WORK ITEM>
Go through the records and extract every line with the word "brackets".

• • • • •

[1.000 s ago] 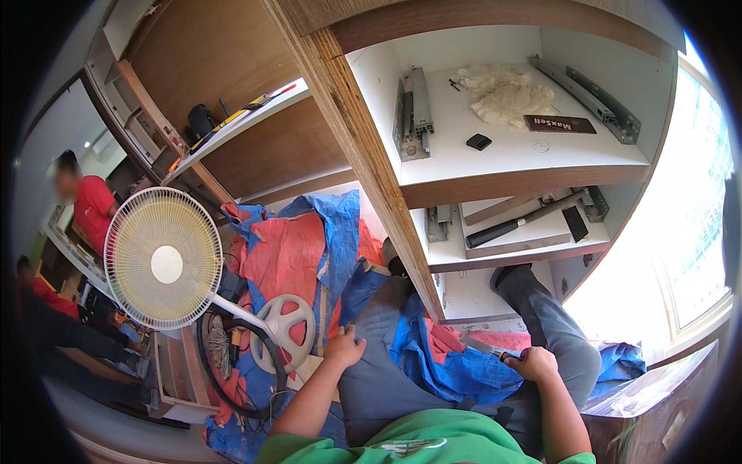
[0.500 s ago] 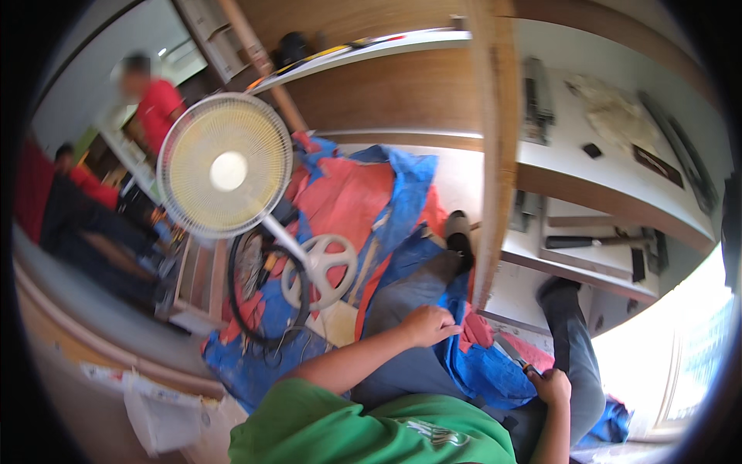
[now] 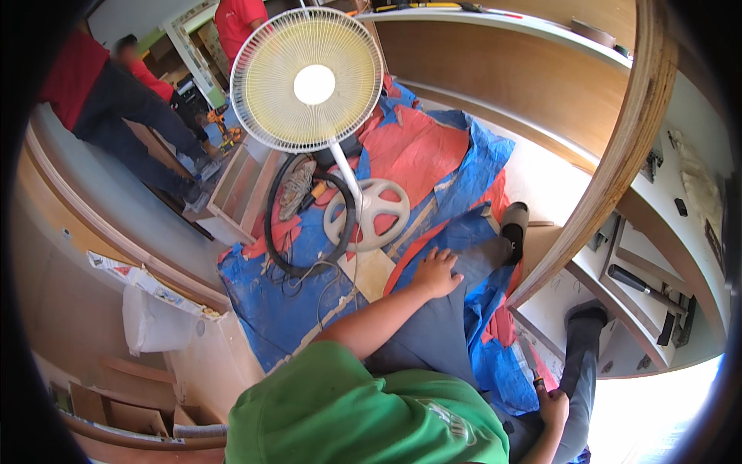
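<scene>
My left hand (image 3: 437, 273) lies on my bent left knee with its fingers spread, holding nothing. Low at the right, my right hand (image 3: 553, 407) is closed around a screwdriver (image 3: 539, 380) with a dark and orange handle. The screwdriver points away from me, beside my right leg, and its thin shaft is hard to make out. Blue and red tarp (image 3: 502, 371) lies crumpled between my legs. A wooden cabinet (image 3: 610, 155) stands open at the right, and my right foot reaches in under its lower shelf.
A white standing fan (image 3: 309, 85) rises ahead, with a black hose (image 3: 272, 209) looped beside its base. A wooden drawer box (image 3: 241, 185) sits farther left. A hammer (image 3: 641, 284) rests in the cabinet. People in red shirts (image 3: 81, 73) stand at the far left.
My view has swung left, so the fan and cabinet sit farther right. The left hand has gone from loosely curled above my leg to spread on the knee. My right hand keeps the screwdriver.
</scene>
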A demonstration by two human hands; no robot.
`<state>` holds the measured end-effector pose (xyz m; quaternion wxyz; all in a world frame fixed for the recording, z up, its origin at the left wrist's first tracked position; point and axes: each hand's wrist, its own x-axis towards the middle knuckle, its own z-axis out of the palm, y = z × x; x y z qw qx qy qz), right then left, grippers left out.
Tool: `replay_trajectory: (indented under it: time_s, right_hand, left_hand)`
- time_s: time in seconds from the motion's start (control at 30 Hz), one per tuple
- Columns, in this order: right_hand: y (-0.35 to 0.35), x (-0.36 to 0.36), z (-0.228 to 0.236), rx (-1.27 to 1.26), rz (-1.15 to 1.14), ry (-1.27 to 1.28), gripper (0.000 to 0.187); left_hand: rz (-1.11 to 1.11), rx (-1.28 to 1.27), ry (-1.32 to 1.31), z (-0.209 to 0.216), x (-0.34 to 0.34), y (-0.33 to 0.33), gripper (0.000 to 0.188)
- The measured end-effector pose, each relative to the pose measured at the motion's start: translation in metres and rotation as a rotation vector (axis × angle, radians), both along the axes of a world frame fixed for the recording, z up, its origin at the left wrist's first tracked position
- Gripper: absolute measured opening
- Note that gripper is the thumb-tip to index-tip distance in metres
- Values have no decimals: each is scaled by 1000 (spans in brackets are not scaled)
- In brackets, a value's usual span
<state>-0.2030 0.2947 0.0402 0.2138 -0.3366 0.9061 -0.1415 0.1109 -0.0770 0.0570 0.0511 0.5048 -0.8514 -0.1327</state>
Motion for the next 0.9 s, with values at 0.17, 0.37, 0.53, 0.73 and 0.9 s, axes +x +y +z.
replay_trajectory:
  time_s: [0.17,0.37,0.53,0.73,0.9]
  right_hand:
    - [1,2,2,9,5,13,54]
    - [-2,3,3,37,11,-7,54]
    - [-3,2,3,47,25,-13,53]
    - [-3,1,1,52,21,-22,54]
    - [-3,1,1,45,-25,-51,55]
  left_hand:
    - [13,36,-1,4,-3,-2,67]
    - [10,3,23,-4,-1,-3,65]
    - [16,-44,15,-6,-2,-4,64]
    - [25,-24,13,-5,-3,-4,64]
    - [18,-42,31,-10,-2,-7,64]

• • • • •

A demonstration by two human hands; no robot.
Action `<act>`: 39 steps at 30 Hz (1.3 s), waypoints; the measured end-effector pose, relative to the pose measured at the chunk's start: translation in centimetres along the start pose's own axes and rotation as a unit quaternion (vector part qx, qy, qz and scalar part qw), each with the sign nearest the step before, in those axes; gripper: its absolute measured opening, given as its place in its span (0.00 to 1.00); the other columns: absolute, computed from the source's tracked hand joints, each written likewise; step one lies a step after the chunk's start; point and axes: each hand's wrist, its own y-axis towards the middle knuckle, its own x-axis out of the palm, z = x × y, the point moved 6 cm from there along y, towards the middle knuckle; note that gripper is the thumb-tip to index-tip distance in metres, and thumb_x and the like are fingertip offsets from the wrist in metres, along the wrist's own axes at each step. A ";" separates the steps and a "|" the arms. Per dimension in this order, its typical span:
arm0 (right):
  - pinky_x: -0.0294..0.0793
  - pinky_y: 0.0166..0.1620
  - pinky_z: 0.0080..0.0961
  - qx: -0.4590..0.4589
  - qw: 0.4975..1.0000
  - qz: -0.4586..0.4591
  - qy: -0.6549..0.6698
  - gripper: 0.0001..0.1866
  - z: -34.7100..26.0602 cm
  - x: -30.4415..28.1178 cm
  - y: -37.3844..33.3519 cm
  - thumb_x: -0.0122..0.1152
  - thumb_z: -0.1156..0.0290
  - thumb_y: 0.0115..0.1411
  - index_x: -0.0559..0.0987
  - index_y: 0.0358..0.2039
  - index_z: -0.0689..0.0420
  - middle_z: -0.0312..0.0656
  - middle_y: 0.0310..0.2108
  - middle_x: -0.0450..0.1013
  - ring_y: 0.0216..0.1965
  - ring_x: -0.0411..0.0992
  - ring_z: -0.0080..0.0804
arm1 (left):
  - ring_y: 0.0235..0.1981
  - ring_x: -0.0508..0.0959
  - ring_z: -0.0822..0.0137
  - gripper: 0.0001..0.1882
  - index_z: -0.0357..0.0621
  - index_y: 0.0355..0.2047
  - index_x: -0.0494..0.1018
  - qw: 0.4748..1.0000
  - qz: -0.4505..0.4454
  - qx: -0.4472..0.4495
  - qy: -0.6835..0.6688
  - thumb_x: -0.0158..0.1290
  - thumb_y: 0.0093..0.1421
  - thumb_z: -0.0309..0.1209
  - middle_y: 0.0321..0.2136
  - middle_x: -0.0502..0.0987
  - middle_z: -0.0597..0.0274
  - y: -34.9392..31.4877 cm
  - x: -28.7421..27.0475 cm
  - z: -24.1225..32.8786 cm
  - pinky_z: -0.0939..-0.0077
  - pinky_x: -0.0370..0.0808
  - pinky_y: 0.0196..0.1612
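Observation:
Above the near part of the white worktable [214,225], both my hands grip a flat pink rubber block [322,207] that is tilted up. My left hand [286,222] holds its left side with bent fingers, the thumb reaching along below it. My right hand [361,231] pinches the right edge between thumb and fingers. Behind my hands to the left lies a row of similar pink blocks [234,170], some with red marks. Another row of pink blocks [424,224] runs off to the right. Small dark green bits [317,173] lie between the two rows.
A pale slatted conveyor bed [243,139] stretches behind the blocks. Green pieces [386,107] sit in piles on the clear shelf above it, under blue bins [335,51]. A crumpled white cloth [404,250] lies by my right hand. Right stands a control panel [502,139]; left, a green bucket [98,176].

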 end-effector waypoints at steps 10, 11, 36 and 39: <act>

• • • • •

EXERCISE ANSWER>
- Values have no decimals: each is scaled by 1000 (spans in brackets are not scaled)
- In brackets, a value's usual span

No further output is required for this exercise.